### How to complete this task
Please repeat the listing in its entirety, without any alteration.
Stored data Block Start
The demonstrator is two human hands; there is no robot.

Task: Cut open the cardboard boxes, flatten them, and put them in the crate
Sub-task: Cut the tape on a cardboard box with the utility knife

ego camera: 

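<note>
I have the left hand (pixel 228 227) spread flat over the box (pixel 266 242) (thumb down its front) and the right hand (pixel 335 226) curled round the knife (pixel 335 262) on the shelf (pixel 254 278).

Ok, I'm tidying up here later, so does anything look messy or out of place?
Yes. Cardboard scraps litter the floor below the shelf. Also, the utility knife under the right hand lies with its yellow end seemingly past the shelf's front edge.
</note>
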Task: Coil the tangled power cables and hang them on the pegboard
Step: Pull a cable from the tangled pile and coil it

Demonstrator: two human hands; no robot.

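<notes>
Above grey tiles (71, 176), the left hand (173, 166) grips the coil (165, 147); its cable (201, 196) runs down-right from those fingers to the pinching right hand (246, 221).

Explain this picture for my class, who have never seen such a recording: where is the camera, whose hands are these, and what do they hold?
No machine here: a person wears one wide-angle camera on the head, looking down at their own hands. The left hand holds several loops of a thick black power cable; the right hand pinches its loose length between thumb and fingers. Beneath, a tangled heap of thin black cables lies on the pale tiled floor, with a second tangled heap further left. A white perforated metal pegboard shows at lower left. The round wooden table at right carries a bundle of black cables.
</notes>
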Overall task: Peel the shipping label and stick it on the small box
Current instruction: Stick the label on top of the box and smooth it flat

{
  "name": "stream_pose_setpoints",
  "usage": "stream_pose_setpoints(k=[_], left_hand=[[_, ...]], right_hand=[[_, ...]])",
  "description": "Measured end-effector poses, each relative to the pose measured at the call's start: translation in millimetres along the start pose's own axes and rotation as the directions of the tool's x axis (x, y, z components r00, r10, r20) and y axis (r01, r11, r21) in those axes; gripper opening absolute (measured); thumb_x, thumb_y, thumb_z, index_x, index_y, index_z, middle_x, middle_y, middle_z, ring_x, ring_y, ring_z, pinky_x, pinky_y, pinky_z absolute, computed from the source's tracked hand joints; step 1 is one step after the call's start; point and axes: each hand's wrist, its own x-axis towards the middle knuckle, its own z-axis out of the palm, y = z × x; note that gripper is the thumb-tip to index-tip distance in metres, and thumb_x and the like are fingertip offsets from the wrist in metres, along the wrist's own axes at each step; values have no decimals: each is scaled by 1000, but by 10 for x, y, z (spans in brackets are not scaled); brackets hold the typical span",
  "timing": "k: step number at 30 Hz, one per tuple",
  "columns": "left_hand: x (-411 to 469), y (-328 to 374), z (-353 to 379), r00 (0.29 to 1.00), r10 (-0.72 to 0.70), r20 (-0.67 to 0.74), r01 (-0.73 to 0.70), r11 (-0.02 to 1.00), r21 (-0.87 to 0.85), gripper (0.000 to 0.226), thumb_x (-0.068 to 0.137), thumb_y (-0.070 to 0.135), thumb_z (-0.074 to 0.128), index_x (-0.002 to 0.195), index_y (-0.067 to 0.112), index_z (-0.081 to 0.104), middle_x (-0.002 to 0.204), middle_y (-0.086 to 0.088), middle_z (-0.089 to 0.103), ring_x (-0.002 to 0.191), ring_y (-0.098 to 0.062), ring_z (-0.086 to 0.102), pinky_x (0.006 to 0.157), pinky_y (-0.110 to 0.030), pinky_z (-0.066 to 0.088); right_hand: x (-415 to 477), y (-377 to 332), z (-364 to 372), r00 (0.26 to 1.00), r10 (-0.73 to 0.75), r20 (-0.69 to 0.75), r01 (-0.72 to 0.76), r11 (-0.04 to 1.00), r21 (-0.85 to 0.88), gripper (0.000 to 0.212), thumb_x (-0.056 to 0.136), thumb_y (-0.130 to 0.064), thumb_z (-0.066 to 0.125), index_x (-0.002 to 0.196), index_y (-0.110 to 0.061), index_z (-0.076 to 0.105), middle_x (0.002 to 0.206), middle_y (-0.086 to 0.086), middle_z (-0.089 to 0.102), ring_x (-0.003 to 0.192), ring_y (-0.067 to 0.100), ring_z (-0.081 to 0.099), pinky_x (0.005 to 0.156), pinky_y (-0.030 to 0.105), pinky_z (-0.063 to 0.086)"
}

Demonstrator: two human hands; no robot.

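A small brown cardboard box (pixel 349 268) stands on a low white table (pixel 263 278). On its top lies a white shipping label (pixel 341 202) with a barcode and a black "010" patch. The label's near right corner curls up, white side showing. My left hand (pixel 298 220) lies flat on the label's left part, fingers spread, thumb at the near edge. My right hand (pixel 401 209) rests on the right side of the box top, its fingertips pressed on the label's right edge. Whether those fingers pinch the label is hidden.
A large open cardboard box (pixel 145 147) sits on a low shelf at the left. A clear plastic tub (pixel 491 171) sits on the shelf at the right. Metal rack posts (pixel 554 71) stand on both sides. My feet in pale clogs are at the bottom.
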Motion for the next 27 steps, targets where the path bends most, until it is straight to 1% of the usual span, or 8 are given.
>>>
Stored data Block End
### Your solution
The demonstrator is two human hands; there is no robot.

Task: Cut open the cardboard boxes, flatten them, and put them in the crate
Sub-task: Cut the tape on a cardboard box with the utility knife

ego camera: 

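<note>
I have the left hand (pixel 228 227) spread flat over the box (pixel 266 242) (thumb down its front) and the right hand (pixel 335 226) curled round the knife (pixel 335 262) on the shelf (pixel 254 278).

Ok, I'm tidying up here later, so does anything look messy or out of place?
Yes. Cardboard scraps litter the floor below the shelf. Also, the utility knife under the right hand lies with its yellow end seemingly past the shelf's front edge.
</note>
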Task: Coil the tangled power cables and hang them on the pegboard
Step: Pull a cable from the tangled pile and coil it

Demonstrator: two human hands; no robot.

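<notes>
Above grey tiles (71, 176), the left hand (173, 166) grips the coil (165, 147); its cable (201, 196) runs down-right from those fingers to the pinching right hand (246, 221).

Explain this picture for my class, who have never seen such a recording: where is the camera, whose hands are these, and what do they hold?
No machine here: a person wears one wide-angle camera on the head, looking down at their own hands. The left hand holds several loops of a thick black power cable; the right hand pinches its loose length between thumb and fingers. Beneath, a tangled heap of thin black cables lies on the pale tiled floor, with a second tangled heap further left. A white perforated metal pegboard shows at lower left. The round wooden table at right carries a bundle of black cables.
</notes>
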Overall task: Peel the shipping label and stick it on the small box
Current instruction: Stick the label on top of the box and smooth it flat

{
  "name": "stream_pose_setpoints",
  "usage": "stream_pose_setpoints(k=[_], left_hand=[[_, ...]], right_hand=[[_, ...]])",
  "description": "Measured end-effector poses, each relative to the pose measured at the call's start: translation in millimetres along the start pose's own axes and rotation as the directions of the tool's x axis (x, y, z components r00, r10, r20) and y axis (r01, r11, r21) in those axes; gripper opening absolute (measured); thumb_x, thumb_y, thumb_z, index_x, index_y, index_z, middle_x, middle_y, middle_z, ring_x, ring_y, ring_z, pinky_x, pinky_y, pinky_z absolute, computed from the source's tracked hand joints; step 1 is one step after the call's start; point and axes: each hand's wrist, its own x-axis towards the middle knuckle, its own z-axis out of the palm, y = z × x; note that gripper is the thumb-tip to index-tip distance in metres, and thumb_x and the like are fingertip offsets from the wrist in metres, along the wrist's own axes at each step; values have no decimals: each is scaled by 1000, but by 10 for x, y, z (spans in brackets are not scaled); brackets hold the typical span",
  "timing": "k: step number at 30 Hz, one per tuple",
  "columns": "left_hand: x (-411 to 469), y (-328 to 374), z (-353 to 379), r00 (0.29 to 1.00), r10 (-0.72 to 0.70), r20 (-0.67 to 0.74), r01 (-0.73 to 0.70), r11 (-0.02 to 1.00), r21 (-0.87 to 0.85), gripper (0.000 to 0.226), thumb_x (-0.068 to 0.137), thumb_y (-0.070 to 0.135), thumb_z (-0.074 to 0.128), index_x (-0.002 to 0.195), index_y (-0.067 to 0.112), index_z (-0.081 to 0.104), middle_x (-0.002 to 0.204), middle_y (-0.086 to 0.088), middle_z (-0.089 to 0.103), ring_x (-0.002 to 0.191), ring_y (-0.098 to 0.062), ring_z (-0.086 to 0.102), pinky_x (0.006 to 0.157), pinky_y (-0.110 to 0.030), pinky_z (-0.066 to 0.088); right_hand: x (-415 to 477), y (-377 to 332), z (-364 to 372), r00 (0.26 to 1.00), r10 (-0.73 to 0.75), r20 (-0.69 to 0.75), r01 (-0.72 to 0.76), r11 (-0.04 to 1.00), r21 (-0.85 to 0.88), gripper (0.000 to 0.212), thumb_x (-0.056 to 0.136), thumb_y (-0.130 to 0.064), thumb_z (-0.066 to 0.125), index_x (-0.002 to 0.196), index_y (-0.110 to 0.061), index_z (-0.076 to 0.105), middle_x (0.002 to 0.206), middle_y (-0.086 to 0.086), middle_z (-0.089 to 0.102), ring_x (-0.003 to 0.192), ring_y (-0.067 to 0.100), ring_z (-0.081 to 0.099), pinky_x (0.005 to 0.156), pinky_y (-0.030 to 0.105), pinky_z (-0.063 to 0.086)"
}

Demonstrator: two human hands; no robot.

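A small brown cardboard box (pixel 349 268) stands on a low white table (pixel 263 278). On its top lies a white shipping label (pixel 341 202) with a barcode and a black "010" patch. The label's near right corner curls up, white side showing. My left hand (pixel 298 220) lies flat on the label's left part, fingers spread, thumb at the near edge. My right hand (pixel 401 209) rests on the right side of the box top, its fingertips pressed on the label's right edge. Whether those fingers pinch the label is hidden.
A large open cardboard box (pixel 145 147) sits on a low shelf at the left. A clear plastic tub (pixel 491 171) sits on the shelf at the right. Metal rack posts (pixel 554 71) stand on both sides. My feet in pale clogs are at the bottom.
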Motion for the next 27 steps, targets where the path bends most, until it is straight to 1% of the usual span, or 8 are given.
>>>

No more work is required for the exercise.